• _How to complete this task_
Task for the records below: count the lines that contain the word "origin" and give only that number.

┌─ Data

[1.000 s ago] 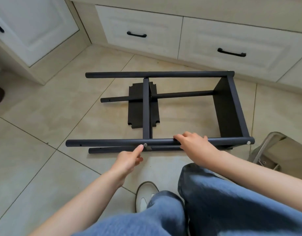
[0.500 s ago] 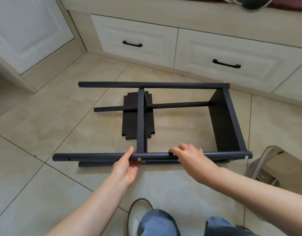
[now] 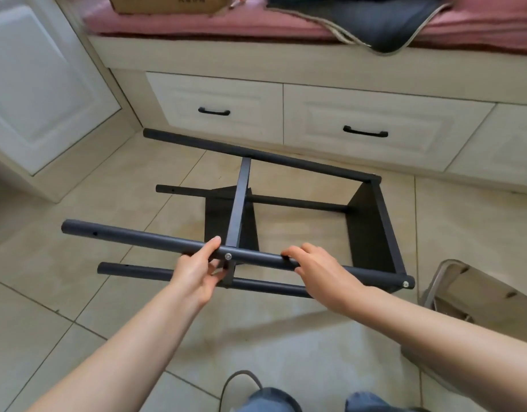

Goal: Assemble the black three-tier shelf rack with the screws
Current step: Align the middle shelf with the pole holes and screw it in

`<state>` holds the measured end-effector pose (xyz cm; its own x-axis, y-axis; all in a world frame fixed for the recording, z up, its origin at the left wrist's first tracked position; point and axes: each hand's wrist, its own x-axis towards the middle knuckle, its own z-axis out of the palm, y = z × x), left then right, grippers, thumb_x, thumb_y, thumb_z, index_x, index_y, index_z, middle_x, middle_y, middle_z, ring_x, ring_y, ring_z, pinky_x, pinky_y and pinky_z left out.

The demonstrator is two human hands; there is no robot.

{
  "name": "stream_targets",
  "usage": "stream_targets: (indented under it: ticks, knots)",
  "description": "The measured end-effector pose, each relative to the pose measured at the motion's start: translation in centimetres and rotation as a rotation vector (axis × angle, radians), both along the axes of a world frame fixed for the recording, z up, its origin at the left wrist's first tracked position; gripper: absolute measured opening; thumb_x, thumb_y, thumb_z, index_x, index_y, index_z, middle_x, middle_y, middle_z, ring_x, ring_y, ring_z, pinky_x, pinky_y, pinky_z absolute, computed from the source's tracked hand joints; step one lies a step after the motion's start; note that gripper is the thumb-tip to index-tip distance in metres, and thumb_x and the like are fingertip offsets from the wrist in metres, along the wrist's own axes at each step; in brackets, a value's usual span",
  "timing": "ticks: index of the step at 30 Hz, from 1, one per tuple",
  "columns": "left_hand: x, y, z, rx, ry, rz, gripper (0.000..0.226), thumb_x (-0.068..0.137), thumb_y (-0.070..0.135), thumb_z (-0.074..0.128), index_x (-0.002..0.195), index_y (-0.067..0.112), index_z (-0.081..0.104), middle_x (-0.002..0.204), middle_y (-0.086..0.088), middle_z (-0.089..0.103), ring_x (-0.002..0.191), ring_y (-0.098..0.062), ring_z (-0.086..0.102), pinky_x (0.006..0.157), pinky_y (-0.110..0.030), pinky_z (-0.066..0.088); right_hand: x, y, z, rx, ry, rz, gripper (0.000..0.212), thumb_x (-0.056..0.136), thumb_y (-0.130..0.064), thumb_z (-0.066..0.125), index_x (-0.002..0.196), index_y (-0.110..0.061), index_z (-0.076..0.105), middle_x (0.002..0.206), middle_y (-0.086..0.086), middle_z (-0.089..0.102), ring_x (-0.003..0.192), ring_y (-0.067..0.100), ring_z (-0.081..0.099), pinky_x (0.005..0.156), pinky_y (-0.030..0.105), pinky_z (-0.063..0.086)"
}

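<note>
The floor is laid in large beige tiles with thin dark grout lines. Along the far wall runs a cream window seat with two drawers, each with a black handle, and a pink cushion on top. A cardboard box and a dark folded cloth lie on the cushion, both cut off by the upper edge. A white panelled door stands at the left.

The black rack lies on its side in the middle of the floor, tilted. The left hand grasps the nearest pole with its fingers curled underneath and the thumb on top, just beside a silver screw. The right hand clasps the same pole further right, fingers wrapped over it. Another screw head shows at the pole's right end.

The middle panel hides part of the back pole. At the right, a metal-framed object is cut off by the edge and hard to identify. A shoe toe and denim knees barely enter at the bottom.
</note>
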<state>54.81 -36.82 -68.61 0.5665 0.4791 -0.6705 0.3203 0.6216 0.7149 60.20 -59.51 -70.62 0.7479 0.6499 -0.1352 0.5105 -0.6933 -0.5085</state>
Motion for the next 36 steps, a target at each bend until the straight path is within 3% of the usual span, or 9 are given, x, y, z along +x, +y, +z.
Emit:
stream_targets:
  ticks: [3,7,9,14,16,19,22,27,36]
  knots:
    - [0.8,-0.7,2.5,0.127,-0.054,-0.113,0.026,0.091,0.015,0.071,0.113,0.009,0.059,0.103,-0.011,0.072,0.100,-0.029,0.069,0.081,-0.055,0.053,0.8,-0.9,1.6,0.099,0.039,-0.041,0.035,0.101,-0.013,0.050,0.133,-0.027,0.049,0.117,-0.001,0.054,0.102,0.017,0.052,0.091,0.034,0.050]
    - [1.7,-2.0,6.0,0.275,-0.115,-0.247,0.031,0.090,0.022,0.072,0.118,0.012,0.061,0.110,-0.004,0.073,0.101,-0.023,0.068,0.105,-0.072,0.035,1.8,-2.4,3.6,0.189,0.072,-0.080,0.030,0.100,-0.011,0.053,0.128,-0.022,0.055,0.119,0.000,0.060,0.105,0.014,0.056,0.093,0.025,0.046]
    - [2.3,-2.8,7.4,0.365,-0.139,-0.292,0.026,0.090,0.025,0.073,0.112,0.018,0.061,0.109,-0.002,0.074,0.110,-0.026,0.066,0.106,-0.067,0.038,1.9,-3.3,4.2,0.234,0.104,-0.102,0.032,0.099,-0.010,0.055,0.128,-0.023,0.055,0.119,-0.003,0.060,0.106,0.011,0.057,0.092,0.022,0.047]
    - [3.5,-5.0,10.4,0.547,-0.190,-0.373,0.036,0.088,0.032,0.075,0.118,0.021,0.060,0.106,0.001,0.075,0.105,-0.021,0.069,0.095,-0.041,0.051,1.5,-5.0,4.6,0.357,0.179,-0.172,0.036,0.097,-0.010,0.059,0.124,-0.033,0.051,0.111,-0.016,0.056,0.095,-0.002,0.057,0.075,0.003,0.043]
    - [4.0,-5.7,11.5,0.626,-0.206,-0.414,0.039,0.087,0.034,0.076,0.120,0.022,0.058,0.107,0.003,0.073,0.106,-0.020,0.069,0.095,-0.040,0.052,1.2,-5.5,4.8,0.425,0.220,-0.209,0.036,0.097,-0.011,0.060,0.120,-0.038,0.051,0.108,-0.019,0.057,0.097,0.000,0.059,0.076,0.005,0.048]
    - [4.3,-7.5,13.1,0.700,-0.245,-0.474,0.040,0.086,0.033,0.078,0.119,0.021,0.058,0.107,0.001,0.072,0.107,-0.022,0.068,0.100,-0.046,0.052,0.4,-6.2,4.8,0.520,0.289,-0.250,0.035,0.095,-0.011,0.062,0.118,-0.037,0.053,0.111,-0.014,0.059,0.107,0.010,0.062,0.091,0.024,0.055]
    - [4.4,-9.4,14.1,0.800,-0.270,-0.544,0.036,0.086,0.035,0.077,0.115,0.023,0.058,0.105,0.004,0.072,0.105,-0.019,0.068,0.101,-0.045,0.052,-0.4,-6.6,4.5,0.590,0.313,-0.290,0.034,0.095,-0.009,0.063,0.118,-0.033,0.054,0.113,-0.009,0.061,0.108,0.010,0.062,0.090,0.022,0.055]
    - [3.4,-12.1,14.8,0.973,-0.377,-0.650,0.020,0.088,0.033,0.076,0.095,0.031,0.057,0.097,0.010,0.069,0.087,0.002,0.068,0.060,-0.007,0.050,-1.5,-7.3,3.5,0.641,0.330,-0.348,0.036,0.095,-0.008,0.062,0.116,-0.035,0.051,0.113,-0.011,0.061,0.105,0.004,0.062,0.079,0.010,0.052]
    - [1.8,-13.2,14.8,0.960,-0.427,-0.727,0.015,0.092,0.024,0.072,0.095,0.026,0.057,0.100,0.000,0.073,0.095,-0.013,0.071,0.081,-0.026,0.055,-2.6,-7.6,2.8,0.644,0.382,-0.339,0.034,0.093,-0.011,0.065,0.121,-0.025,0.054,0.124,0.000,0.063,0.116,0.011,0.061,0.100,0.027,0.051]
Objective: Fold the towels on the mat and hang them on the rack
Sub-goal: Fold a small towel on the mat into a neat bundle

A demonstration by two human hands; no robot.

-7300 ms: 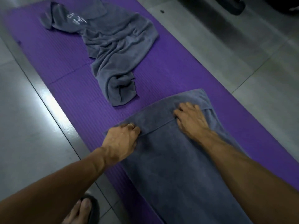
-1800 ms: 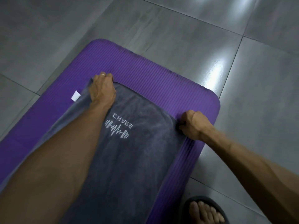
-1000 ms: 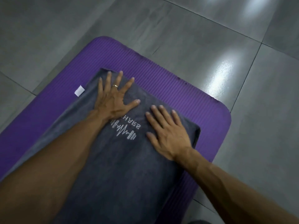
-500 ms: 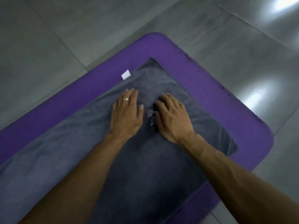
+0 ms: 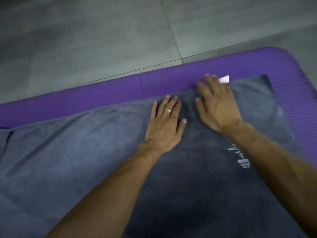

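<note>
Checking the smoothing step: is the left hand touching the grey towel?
Touching. The head view shows the left hand lying flat, fingers spread, on the grey towel, with no gap visible under the palm.

Under my palms the grey towel [image 5: 85,152] is soft, matt terry cloth with a white stitched logo [image 5: 241,157]. The purple mat [image 5: 120,90] looks like ribbed matt foam. The floor [image 5: 85,40] is smooth grey tile with a faint sheen.

Just one head cam, looking steeply down and forward, close over the purple mat [image 5: 171,78] and grey tiled floor [image 5: 85,35] beyond.
</note>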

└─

• _Exercise output_
2